** TASK TO COMPLETE **
Only one stretch of the records below should be repeated. It starts with the line containing "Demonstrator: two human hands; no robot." and goes on through the line containing "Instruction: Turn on", exactly as written.

** MATERIALS PROVIDED **
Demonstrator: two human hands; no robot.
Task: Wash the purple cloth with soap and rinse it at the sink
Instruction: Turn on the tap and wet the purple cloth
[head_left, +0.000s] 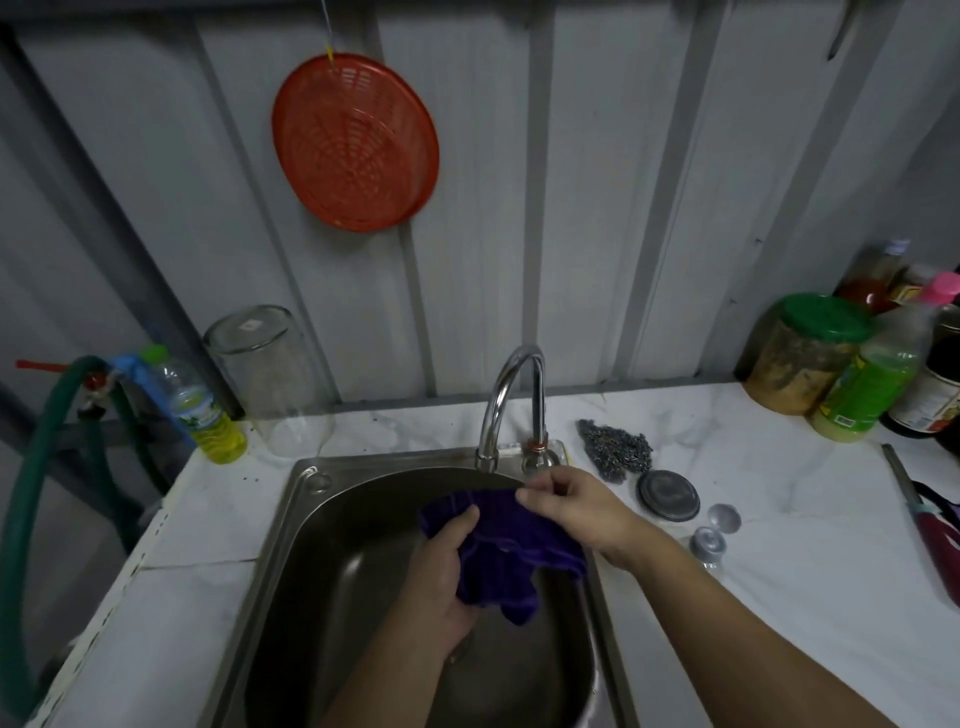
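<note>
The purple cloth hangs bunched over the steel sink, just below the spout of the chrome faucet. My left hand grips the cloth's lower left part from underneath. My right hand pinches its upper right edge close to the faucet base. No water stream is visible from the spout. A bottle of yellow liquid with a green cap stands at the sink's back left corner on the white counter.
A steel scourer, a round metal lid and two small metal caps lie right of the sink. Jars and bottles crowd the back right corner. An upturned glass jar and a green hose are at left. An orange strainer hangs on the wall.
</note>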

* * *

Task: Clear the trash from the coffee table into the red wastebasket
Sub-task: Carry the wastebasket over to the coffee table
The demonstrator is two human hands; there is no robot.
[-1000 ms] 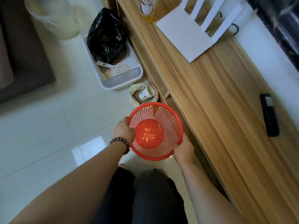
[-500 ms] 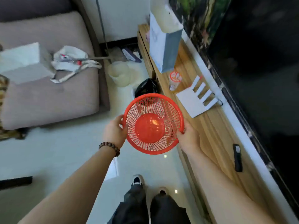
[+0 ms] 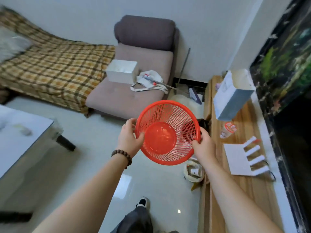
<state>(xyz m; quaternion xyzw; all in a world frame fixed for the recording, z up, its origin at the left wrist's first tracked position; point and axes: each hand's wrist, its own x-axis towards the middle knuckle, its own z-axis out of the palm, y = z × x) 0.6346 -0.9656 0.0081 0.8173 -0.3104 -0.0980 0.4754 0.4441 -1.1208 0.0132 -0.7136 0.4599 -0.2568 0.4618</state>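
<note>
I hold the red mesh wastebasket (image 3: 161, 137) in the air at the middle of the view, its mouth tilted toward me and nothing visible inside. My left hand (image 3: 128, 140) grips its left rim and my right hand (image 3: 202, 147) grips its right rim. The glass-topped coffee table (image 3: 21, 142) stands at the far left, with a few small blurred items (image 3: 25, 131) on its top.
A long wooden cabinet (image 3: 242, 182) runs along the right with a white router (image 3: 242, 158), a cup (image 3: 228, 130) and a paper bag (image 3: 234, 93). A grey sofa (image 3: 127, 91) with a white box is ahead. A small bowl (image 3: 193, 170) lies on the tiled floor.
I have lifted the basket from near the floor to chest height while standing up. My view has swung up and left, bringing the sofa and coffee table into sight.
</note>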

** OUTPUT FOR THIS TASK **
Demonstrator: two human hands; no robot.
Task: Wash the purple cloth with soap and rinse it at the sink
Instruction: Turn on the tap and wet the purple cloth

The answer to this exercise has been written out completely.